In Copass, a police officer observed a motorcyclist traveling at 90 miles per hour. The officer activated his red light, and a chase ensued. At some point the police officer lost sight of the motorcyclist, and the police officer turned off his emergency lights while continuing to search for the suspect. Within 5 minutes, a CHP surveillance airplane located the suspect and notified the officer of the suspect’s location. The officer did not immediately turn on his red light because he wanted to wait until he got close enough to the suspect. The officer turned his emergency lights and siren back on when he saw the suspect commit a traffic violation. The officer eventually forced the suspect to stop, and the suspect was arrested.

On appeal, the court in Copass held that there was only one pursuit. The officer activated his lights when the pursuit initially began, turning them off when he lost sight of the motorcyclist. Within minutes, the officer reactivated his lights and siren when the officer spotted the suspect a second time. The officer further testified that he was in “fresh pursuit” although the suspect had evaded him on side roads. It was also reasonable to infer from the facts that the suspect was aware of the pursuit. The court thus upheld the conviction.

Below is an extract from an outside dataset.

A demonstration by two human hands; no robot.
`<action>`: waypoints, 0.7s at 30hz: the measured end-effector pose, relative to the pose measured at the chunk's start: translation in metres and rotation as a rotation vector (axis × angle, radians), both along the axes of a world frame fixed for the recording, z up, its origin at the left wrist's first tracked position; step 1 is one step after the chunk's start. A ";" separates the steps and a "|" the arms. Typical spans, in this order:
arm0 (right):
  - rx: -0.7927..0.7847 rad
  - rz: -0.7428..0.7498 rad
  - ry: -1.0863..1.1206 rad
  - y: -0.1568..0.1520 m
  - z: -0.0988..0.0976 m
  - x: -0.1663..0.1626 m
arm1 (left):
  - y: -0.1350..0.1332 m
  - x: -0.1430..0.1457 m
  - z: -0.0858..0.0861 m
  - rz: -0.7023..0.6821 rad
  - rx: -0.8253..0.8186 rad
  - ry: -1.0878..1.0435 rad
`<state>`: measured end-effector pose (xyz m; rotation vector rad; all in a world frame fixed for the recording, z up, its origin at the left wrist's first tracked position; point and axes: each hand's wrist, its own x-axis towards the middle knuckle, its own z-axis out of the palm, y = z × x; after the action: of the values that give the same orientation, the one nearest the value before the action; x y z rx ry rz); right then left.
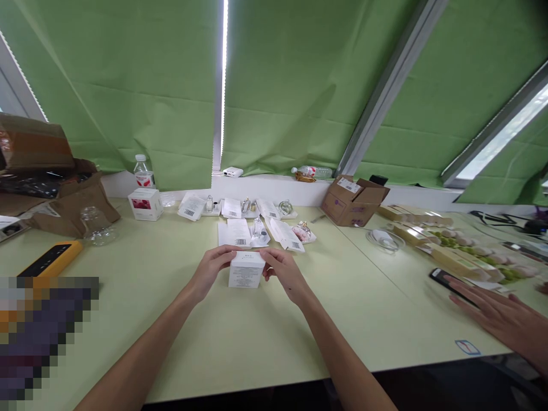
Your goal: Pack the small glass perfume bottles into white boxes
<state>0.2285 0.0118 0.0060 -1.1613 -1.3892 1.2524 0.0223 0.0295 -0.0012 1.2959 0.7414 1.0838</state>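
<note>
A small white carton (245, 270) with fine print on its front stands on the pale green table (180, 319). My left hand (213, 267) grips its left side with curled fingers. On the other side, my right hand (282, 270) has its fingers closed over the carton's top right corner. Just beyond the carton lie several white barcode sachets (238, 232) and small glass perfume bottles (285, 207).
A white box with a pink picture (145, 204) and a water bottle (143, 171) stand at the back left, near brown packaging (64, 205) and a yellow-edged device (51, 258). An open cardboard box (353, 200) sits back right. Another person's hand (500, 317) rests by a phone (449, 281) at the right.
</note>
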 end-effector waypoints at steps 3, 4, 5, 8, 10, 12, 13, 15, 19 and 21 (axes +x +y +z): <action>-0.001 -0.002 -0.004 -0.001 0.001 0.000 | 0.000 0.000 0.000 0.011 -0.002 0.000; -0.002 -0.002 -0.005 -0.001 0.002 -0.001 | 0.000 0.000 0.000 0.013 -0.004 0.000; -0.003 -0.002 -0.006 -0.001 0.002 -0.001 | 0.000 0.000 0.000 0.013 -0.005 0.001; -0.008 -0.002 -0.007 -0.001 0.002 -0.001 | 0.000 0.000 0.000 0.012 -0.006 0.004; -0.009 -0.003 -0.007 -0.001 0.002 -0.001 | 0.000 0.000 0.001 0.005 -0.007 0.006; -0.008 -0.004 -0.004 -0.001 0.002 -0.001 | 0.000 0.000 0.001 0.002 -0.009 0.008; -0.006 -0.005 -0.003 -0.001 0.002 -0.001 | 0.000 -0.001 0.001 0.001 -0.009 0.010; -0.005 -0.007 0.001 -0.001 0.002 -0.002 | 0.000 -0.001 0.001 -0.001 -0.009 0.011; -0.005 -0.012 0.000 -0.001 0.002 -0.002 | 0.000 0.000 0.001 0.003 -0.013 0.008; -0.003 -0.011 -0.004 -0.001 0.002 -0.001 | 0.000 0.000 0.001 0.005 -0.018 0.008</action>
<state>0.2270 0.0107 0.0081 -1.1731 -1.3827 1.2448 0.0220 0.0296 -0.0001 1.2838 0.7590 1.0746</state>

Evading a Police Officer is a serious offense. If you have been charged with Evading a Police Officer, you should immediately contact an experienced Orange County criminal defense attorney who can look at the unique facts of your case and determine what the best course of action is to attack the charges. The lawyers at Wallin & Klarich have been defending serious criminal charges in Southern California for over 30 years. Call Wallin & Klarich today at (888) 280-6839 for a free evaluation of your case.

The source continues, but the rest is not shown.